Desta forma, busca-se evidenciar as diferenças da classificação da cor luz em
relação a cor pigmento. Aborda-se as relações entre cor luz quente e cor luz fria e suas
implicações nas sensações das pessoas e podendo assim, interagir com o proposto para
a cena. Um dos pontos aqui ressaltados é o resultado da incidência da cor da luz sobre a
pele, figurino, cenário. A cor luz altera a cor pigmento interferindo diretamente no resultado
final.
Observa-se também os diferentes ambientes criados pela alteração da cor da luz da
cena que muitas das vezes busca criar climas característicos de determinadas cores, como
por exemplo a noite de luar que revela uma luz azulada ou o pôr do sol com seus matizes
que vão do amarelo passando pelo âmbar até o vermelho.
4) Ritmo da luz
A luz pode dançar junto com os bailarinos. Muitos criadores de movimentos
estabelecem um dialogo com a luz de maneira bastante contundente a ponto do trabalho
coreográfico não funcionar sem a existência da luz especialmente criada para aquela
performance.
Neste tópico, apresenta-se um modelo de roteiro de iluminação onde se anota as
relações que a luz pode estabelecer com a cena através da música, do movimento, ou seja,
o ritmo de funcionamento da luz de acordo com a ação.

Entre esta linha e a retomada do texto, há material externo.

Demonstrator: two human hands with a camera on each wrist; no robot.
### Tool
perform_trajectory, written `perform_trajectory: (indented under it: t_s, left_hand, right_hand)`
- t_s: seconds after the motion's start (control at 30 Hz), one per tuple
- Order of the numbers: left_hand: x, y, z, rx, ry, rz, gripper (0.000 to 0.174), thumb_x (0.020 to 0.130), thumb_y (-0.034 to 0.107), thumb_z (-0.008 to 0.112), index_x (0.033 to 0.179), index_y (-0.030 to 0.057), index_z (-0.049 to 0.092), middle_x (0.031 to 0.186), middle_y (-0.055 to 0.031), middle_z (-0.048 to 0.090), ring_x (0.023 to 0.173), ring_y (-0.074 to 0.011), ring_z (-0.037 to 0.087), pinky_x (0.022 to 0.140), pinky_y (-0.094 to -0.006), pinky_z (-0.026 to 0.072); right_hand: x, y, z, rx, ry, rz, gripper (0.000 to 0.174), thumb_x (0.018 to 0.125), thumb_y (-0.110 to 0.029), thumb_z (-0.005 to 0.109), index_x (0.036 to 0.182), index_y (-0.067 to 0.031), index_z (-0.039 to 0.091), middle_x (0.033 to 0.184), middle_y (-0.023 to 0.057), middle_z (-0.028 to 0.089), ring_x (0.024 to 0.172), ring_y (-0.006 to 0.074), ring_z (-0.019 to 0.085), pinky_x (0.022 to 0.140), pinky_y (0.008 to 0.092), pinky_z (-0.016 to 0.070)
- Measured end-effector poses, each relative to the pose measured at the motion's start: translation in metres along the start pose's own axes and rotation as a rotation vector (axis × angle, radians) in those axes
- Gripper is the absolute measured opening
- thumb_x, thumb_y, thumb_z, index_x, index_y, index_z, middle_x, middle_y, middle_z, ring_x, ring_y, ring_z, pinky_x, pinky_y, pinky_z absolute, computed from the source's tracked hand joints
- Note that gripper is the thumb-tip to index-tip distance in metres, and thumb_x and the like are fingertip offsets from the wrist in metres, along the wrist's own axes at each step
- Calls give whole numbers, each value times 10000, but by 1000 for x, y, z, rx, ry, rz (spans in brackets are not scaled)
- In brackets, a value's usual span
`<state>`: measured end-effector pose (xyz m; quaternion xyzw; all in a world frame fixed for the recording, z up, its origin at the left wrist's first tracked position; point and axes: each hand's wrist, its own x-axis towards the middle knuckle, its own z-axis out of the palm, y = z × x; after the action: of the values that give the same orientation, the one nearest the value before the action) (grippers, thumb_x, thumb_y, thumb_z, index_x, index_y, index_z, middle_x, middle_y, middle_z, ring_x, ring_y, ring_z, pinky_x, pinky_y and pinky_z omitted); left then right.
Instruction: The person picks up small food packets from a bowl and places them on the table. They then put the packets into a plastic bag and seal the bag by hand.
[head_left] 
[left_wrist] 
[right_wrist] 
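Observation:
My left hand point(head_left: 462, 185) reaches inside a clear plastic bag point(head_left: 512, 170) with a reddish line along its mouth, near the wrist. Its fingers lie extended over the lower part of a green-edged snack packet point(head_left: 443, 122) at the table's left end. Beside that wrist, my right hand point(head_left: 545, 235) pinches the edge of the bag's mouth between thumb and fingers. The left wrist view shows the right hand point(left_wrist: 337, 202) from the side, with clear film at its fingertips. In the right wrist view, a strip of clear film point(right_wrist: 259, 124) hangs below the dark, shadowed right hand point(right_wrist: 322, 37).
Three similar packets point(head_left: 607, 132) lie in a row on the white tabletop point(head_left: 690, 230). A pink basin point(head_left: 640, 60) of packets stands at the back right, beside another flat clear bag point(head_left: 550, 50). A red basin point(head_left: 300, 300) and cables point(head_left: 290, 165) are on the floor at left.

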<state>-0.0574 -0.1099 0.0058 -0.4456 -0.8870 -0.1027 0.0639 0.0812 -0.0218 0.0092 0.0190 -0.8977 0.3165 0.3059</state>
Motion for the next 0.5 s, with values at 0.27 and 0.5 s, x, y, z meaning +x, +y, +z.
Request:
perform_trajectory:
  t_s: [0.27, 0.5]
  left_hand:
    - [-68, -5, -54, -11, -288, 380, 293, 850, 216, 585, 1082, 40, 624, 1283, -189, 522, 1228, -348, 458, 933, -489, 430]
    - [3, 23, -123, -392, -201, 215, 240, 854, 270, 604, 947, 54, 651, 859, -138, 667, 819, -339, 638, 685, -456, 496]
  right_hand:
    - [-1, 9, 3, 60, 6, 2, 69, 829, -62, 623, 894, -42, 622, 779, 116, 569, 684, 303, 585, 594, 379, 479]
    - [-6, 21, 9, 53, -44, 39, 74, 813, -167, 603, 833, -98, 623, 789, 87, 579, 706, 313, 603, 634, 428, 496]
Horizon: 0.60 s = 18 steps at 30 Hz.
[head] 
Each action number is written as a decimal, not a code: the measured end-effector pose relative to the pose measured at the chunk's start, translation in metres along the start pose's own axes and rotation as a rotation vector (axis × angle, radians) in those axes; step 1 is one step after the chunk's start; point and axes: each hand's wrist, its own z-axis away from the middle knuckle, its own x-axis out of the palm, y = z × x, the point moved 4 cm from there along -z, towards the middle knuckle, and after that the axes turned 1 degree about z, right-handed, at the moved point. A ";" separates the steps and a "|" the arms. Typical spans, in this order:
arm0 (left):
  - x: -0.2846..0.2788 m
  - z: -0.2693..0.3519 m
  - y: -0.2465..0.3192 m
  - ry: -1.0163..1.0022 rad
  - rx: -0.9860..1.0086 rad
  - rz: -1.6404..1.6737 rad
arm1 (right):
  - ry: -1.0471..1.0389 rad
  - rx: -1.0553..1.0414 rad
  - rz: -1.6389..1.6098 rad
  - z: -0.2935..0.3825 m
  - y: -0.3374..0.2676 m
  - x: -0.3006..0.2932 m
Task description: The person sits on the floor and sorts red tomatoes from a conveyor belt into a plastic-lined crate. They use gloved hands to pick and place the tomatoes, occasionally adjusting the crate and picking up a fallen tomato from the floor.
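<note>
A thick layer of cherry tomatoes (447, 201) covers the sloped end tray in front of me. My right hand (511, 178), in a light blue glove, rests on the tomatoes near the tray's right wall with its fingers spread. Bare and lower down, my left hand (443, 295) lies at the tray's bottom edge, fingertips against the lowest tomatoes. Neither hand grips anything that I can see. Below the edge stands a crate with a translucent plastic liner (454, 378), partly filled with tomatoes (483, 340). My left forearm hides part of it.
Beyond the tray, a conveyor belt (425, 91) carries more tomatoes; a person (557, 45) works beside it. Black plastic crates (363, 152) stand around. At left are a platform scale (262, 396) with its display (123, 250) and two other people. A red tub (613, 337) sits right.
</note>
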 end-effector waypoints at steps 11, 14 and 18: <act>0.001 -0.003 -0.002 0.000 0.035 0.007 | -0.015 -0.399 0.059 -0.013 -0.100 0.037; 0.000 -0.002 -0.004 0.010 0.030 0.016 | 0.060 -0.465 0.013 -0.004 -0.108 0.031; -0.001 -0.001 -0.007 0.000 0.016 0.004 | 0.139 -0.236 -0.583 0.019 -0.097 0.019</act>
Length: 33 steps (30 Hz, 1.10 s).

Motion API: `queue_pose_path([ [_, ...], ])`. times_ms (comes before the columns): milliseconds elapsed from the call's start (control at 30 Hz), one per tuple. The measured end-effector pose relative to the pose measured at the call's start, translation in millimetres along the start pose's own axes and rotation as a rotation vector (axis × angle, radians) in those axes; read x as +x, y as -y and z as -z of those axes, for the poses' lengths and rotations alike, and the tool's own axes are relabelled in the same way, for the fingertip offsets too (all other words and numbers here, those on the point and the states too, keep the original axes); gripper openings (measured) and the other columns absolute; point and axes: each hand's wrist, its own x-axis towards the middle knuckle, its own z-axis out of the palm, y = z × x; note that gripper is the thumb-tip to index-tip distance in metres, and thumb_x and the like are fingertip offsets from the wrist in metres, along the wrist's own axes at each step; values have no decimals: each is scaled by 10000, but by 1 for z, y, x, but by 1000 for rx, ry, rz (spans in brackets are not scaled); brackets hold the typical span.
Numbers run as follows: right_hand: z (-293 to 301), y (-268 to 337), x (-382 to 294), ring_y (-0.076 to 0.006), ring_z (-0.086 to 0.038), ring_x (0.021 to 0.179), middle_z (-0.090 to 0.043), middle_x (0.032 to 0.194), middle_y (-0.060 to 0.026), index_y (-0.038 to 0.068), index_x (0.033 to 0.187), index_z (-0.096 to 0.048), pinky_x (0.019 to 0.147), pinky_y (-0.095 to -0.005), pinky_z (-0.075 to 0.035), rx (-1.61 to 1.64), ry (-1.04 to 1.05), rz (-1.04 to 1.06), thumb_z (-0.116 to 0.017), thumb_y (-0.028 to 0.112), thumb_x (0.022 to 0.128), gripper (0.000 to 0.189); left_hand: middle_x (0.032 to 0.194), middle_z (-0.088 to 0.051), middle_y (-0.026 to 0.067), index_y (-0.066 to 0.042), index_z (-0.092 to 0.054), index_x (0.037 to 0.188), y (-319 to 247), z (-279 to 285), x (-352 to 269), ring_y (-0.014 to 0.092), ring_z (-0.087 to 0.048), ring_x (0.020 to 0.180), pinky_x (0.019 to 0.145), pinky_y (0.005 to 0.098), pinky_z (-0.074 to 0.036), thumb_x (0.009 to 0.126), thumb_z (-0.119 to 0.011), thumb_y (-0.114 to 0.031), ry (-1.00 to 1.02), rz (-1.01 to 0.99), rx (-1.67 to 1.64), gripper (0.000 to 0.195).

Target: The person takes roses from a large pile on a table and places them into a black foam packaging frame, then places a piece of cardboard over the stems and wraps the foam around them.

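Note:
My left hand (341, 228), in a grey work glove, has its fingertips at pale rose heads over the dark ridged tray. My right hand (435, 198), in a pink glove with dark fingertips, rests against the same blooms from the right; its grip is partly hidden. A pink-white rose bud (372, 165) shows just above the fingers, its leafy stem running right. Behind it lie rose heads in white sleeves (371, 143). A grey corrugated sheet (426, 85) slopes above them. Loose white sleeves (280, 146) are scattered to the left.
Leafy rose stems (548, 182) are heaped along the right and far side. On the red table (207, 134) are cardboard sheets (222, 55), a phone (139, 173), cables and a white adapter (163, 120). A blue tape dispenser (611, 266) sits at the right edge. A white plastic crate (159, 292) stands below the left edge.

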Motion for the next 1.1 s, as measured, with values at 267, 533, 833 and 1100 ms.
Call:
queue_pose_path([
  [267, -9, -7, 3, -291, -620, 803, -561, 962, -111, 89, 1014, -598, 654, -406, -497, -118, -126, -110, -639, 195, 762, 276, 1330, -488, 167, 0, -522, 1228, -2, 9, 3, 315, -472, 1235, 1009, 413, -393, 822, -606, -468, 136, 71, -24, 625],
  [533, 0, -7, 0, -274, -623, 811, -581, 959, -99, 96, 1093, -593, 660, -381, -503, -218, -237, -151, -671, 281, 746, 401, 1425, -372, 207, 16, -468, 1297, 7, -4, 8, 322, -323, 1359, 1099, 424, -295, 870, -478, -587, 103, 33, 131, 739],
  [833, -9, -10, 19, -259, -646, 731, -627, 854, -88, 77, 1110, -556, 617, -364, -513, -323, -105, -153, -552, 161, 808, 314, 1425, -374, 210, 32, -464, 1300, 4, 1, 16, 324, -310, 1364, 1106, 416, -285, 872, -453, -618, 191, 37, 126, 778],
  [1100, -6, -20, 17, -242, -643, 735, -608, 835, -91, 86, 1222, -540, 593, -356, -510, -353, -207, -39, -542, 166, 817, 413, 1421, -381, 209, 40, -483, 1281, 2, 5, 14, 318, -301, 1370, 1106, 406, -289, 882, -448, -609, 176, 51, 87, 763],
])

É através do roteiro de luz que realizamos a união da luz com a cena. Durante
os ensaios, anota-se as deixas e as luzes de cada cena. As deixas podem ser a partir
do movimento dos corpos, de diferenças na música ou ainda pelo tipo de ocupação
espacial do palco. Aqui, também determina-se o tempo de entrada e saída das luzes, ou
seja, as transições entre uma cena e outra e ainda as intensidades de cada luz. Ressaltase a importância de determinar com clareza as deixas, principalmente aquelas que são
baseadas no movimento coreográfico.
4 | A PRÁTICA
Assim, os alunos começam por ver a luz no cotidiano, nas cenas ao vivo e em vídeo.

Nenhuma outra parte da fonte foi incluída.